Evacuees were expected to fill the Winnipeg Soccer North indoor complex Friday morning. (Sabrina Carnevale/CBC)

"If we do need something in the near future, we will certainly ask for it," he said.

"The problem with goods is it's hard to store, it can be very expensive to move around, whereas if we have financial resources, then we can very quickly get what we need and get it to the people."

Anyone interested in volunteering can sign up online or call the Red Cross at 204-982-7330.

Small said because of the Red Cross's mandatory training program for volunteers, there's no guarantee people who sign up now will be ready to help before the emergency response is over.

Premier to visit evacuees

Manitoba Premier Brian Pallister praised the response effort of government officials, volunteers and members of the Red Cross at a media briefing Friday.

Manitoba Premier Brian Pallister praised evacuation efforts Friday at the Manitoba Legislature. (CBC)

"I don't think it is possible for us to thank you enough to the people involved here," Pallister said.

He said he planned to visit evacuees at the RBC Convention Centre Friday.

"All Manitobans are thinking of the folks that are out of their communities, out of your homes," he said.

"We are doing everything we can to address their needs … and protecting the properties in those communities and the surrounding areas as well."

Criticism of government evacuation

As the focus in the interim is on keeping evacuees well looked after, on the ground in St. Theresa Point, some people remain critical of the provincial government's initial response to the situation.

Anna Tomy flew to St. Theresa Point days before the fire to visit her mother, who has a home in the community. She said the fire had suddenly and unexpectedly spread all the way to Wasagamack within a day.

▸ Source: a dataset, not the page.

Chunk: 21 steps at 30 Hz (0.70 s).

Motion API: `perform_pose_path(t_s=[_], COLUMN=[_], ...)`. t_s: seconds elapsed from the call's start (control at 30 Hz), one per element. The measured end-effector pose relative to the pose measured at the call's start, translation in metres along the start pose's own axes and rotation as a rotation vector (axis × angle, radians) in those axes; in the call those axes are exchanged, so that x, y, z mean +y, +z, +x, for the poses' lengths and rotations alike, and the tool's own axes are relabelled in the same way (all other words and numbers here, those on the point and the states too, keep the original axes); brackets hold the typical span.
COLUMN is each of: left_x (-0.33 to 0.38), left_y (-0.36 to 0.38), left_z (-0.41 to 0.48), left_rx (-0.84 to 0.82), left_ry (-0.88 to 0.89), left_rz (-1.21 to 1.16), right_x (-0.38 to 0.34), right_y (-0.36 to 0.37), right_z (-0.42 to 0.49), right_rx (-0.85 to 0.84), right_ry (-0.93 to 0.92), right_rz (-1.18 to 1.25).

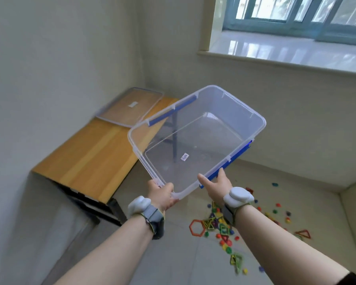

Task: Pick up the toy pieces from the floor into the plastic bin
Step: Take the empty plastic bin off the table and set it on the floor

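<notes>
Grey tiled floor point(173, 264) carries scattered toy pieces point(220, 227); left hand point(161, 195) and right hand point(216, 187) grip the clear, rectangular plastic bin point(195, 138) aloft.

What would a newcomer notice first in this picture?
The empty clear plastic bin with blue latches is held up in the centre by the left hand and right hand at its near rim. Below right, colourful toy pieces lie scattered on the floor; its clear lid rests on the wooden table at left.
</notes>
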<state>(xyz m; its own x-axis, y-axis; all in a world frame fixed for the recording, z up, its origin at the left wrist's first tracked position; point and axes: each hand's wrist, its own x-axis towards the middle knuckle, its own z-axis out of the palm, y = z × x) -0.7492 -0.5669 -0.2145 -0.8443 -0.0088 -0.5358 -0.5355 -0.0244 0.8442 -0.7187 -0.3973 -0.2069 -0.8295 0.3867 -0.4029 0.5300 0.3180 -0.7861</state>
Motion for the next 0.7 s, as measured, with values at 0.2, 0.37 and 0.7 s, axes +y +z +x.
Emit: perform_pose_path(t_s=[0.2,0.37,0.7], left_x=[-0.034,-0.052,-0.025], left_y=[0.068,0.085,0.085], left_z=[-0.023,-0.018,0.068], left_rx=[-0.026,-0.059,-0.128], left_ry=[-0.061,-0.163,-0.341], left_rz=[-0.072,-0.107,-0.04], right_x=[0.045,0.059,0.055], right_y=[-0.032,-0.035,-0.031], right_z=[-0.005,0.011,0.07], right_rx=[-0.111,-0.064,-0.041], right_ry=[0.123,0.134,0.202], right_rz=[0.452,0.507,0.526])
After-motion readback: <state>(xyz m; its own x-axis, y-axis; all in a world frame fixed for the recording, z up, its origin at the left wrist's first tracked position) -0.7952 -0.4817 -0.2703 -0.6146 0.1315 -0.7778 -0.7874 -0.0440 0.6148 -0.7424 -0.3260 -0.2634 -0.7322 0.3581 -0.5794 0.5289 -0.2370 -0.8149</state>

"It was business as usual in the afternoon on Tuesday," said Tomy. "By the evening when the sun was going down, hundreds of people were rushing to get to safety with such little notice that they left everything behind."

Residents from Wasagamack First Nation were taken by boat to St. Theresa Point to escape nearby wildfires. (Facebook)

Tomy was among those helping transport people via boat from Wasagamack to St. Theresa Point in the dark of night Tuesday. It was amazing nobody was hurt on the water that night, she said.

While she said volunteers on the ground, emergency officials and members of the local band councils have done a great job throughout the evacuation process, Tomy said the province's response was too slow.

"It's not a big surprise … I wasn't expecting much from him [Pallister]," she said.

"When it was the government's turn to help, that's when things fell flat. Children waiting outside of an airport in the cold all night with masks on to prevent inhaling smoke, no supplies or food due to short notice. Would this happen anywhere else?"

Tomy said she was encouraged to see the clouds over St. Theresa Point dump a little rain on the fire Friday morning.

About 15 millimetres of rain is expected to fall in the Island Lake region by the end of the day Friday, said CBC Manitoba meteorologist John Sauder.